─── Dataset section ───

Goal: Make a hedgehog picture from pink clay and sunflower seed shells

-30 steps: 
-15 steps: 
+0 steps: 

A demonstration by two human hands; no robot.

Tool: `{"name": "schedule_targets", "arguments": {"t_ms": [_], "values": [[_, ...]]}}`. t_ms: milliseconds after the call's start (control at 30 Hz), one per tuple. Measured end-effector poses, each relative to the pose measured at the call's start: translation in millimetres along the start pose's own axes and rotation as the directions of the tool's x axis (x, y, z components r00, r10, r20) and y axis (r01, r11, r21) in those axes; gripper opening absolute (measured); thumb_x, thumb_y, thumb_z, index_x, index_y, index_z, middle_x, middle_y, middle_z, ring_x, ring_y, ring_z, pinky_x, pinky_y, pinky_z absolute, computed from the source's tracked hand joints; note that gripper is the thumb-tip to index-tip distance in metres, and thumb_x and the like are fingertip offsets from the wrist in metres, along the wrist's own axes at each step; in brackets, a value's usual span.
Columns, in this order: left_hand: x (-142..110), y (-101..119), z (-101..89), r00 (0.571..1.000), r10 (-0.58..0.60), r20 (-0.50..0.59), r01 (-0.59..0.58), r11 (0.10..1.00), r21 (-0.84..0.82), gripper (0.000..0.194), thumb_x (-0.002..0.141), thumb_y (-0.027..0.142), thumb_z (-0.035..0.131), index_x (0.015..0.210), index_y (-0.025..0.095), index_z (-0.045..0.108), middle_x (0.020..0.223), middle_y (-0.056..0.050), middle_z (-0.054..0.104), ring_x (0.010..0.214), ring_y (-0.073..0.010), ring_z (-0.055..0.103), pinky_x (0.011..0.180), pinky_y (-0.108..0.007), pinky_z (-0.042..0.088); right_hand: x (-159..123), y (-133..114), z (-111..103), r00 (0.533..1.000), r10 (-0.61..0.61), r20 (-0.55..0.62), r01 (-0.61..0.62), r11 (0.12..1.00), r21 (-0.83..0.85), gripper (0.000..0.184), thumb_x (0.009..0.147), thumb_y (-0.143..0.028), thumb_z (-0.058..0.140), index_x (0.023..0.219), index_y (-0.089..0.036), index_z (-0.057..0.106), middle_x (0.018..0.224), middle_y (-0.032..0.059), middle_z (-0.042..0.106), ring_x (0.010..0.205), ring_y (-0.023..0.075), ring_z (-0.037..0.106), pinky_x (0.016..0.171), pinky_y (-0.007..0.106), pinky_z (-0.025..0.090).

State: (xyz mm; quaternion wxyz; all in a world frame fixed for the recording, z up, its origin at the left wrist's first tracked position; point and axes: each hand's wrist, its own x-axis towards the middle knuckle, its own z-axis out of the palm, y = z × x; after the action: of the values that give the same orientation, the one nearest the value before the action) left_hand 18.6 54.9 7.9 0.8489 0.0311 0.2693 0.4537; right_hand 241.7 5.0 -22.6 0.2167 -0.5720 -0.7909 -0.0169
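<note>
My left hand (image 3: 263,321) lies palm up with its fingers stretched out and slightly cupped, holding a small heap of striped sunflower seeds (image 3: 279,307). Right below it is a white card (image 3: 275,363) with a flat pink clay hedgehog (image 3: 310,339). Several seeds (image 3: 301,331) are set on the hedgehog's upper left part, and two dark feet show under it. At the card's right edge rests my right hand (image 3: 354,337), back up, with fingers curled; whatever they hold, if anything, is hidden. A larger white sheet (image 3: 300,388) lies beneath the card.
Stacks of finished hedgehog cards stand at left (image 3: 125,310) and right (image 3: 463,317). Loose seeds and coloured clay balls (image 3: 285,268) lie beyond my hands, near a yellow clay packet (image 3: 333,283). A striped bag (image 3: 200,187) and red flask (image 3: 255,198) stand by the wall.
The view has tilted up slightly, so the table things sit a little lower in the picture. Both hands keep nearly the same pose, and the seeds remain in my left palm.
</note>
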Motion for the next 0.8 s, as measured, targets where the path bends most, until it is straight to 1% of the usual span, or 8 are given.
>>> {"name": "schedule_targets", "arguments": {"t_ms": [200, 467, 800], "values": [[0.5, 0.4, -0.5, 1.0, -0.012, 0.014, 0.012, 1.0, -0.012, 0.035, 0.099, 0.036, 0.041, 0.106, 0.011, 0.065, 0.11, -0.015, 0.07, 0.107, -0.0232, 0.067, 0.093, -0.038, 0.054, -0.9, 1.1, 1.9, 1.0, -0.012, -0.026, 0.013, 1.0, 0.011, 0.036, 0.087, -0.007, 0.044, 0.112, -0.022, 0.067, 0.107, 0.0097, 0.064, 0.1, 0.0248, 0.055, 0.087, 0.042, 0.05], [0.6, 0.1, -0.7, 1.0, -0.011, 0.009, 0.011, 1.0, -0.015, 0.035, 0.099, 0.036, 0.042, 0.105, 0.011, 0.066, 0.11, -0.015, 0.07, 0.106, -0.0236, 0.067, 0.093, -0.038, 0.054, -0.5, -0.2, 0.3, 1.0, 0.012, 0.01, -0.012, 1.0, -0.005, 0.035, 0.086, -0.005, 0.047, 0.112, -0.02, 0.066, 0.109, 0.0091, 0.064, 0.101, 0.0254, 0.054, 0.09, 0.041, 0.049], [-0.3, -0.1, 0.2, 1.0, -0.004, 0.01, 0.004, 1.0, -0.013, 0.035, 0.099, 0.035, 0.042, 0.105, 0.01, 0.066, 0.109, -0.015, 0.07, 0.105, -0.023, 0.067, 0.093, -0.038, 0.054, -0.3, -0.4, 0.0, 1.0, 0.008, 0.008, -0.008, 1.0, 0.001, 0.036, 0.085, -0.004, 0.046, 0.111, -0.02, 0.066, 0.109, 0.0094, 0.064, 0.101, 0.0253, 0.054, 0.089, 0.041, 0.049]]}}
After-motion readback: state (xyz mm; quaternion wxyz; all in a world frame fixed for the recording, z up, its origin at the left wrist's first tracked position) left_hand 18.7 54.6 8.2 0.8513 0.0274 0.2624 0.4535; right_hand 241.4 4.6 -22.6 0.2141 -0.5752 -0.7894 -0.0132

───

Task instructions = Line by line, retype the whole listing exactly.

Solved problem =
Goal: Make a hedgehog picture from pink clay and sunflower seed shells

-30 steps: 
-15 steps: 
+0 steps: 

A demonstration by two human hands; no robot.

Tool: `{"name": "schedule_targets", "arguments": {"t_ms": [_], "values": [[_, ...]]}}`. t_ms: milliseconds after the call's start (control at 30 Hz), one per tuple. Measured end-effector poses, each relative to the pose measured at the call's start: translation in millimetres along the start pose's own axes and rotation as the directions of the tool's x axis (x, y, z components r00, r10, r20) and y axis (r01, r11, r21) in those axes; gripper opening absolute (measured); thumb_x, thumb_y, thumb_z, index_x, index_y, index_z, middle_x, middle_y, middle_z, ring_x, ring_y, ring_z, pinky_x, pinky_y, pinky_z absolute, computed from the source's tracked hand joints; note that gripper is the thumb-tip to index-tip distance in metres, and thumb_x and the like are fingertip offsets from the wrist in metres, along the wrist's own axes at each step; in brackets, a value's usual span.
Columns, in this order: left_hand: x (-142..110), y (-101..119), z (-101..89), r00 (0.571..1.000), r10 (-0.58..0.60), r20 (-0.50..0.59), r01 (-0.59..0.58), r11 (0.10..1.00), r21 (-0.84..0.82), gripper (0.000..0.194), thumb_x (-0.002..0.141), thumb_y (-0.027..0.142), thumb_z (-0.035..0.131), index_x (0.015..0.210), index_y (-0.025..0.095), index_z (-0.045..0.108), middle_x (0.020..0.223), middle_y (-0.056..0.050), middle_z (-0.054..0.104), ring_x (0.010..0.214), ring_y (-0.073..0.010), ring_z (-0.055..0.103), pinky_x (0.011..0.180), pinky_y (-0.108..0.007), pinky_z (-0.042..0.088); right_hand: x (-159..123), y (-133..114), z (-111..103), r00 (0.533..1.000), r10 (-0.61..0.61), r20 (-0.55..0.62), r01 (-0.61..0.62), r11 (0.12..1.00), r21 (-0.83..0.85), gripper (0.000..0.184), thumb_x (0.009..0.147), thumb_y (-0.143..0.028), thumb_z (-0.058..0.140), index_x (0.023..0.219), index_y (-0.089..0.036), index_z (-0.057..0.106), middle_x (0.018..0.224), middle_y (-0.032..0.059), middle_z (-0.042..0.106), ring_x (0.010..0.205), ring_y (-0.023..0.075), ring_z (-0.037..0.106), pinky_x (0.016..0.171), pinky_y (-0.007..0.106), pinky_z (-0.025..0.090).

State: (xyz mm; quaternion wxyz; all in a world frame fixed for the recording, z up, its origin at the left wrist's first tracked position; point and axes: each hand's wrist, its own x-axis towards the middle knuckle, its own z-axis out of the palm, y = z × x; after the action: of the values that give the same orientation, the one nearest the value before the action) left_hand 18.6 54.9 7.9 0.8489 0.0311 0.2693 0.4537; right_hand 241.7 5.0 -22.6 0.2167 -0.5720 -0.7909 -0.0169
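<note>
My left hand (image 3: 263,321) lies palm up with its fingers stretched out and slightly cupped, holding a small heap of striped sunflower seeds (image 3: 279,307). Right below it is a white card (image 3: 275,363) with a flat pink clay hedgehog (image 3: 310,339). Several seeds (image 3: 301,331) are set on the hedgehog's upper left part, and two dark feet show under it. At the card's right edge rests my right hand (image 3: 354,337), back up, with fingers curled; whatever they hold, if anything, is hidden. A larger white sheet (image 3: 300,388) lies beneath the card.
Stacks of finished hedgehog cards stand at left (image 3: 125,310) and right (image 3: 463,317). Loose seeds and coloured clay balls (image 3: 285,268) lie beyond my hands, near a yellow clay packet (image 3: 333,283). A striped bag (image 3: 200,187) and red flask (image 3: 255,198) stand by the wall.
The view has tilted up slightly, so the table things sit a little lower in the picture. Both hands keep nearly the same pose, and the seeds remain in my left palm.
</note>
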Motion for the next 0.8 s, as measured, targets where the path bends most, until it is straight to 1% of the usual span, or 8 are given.
>>> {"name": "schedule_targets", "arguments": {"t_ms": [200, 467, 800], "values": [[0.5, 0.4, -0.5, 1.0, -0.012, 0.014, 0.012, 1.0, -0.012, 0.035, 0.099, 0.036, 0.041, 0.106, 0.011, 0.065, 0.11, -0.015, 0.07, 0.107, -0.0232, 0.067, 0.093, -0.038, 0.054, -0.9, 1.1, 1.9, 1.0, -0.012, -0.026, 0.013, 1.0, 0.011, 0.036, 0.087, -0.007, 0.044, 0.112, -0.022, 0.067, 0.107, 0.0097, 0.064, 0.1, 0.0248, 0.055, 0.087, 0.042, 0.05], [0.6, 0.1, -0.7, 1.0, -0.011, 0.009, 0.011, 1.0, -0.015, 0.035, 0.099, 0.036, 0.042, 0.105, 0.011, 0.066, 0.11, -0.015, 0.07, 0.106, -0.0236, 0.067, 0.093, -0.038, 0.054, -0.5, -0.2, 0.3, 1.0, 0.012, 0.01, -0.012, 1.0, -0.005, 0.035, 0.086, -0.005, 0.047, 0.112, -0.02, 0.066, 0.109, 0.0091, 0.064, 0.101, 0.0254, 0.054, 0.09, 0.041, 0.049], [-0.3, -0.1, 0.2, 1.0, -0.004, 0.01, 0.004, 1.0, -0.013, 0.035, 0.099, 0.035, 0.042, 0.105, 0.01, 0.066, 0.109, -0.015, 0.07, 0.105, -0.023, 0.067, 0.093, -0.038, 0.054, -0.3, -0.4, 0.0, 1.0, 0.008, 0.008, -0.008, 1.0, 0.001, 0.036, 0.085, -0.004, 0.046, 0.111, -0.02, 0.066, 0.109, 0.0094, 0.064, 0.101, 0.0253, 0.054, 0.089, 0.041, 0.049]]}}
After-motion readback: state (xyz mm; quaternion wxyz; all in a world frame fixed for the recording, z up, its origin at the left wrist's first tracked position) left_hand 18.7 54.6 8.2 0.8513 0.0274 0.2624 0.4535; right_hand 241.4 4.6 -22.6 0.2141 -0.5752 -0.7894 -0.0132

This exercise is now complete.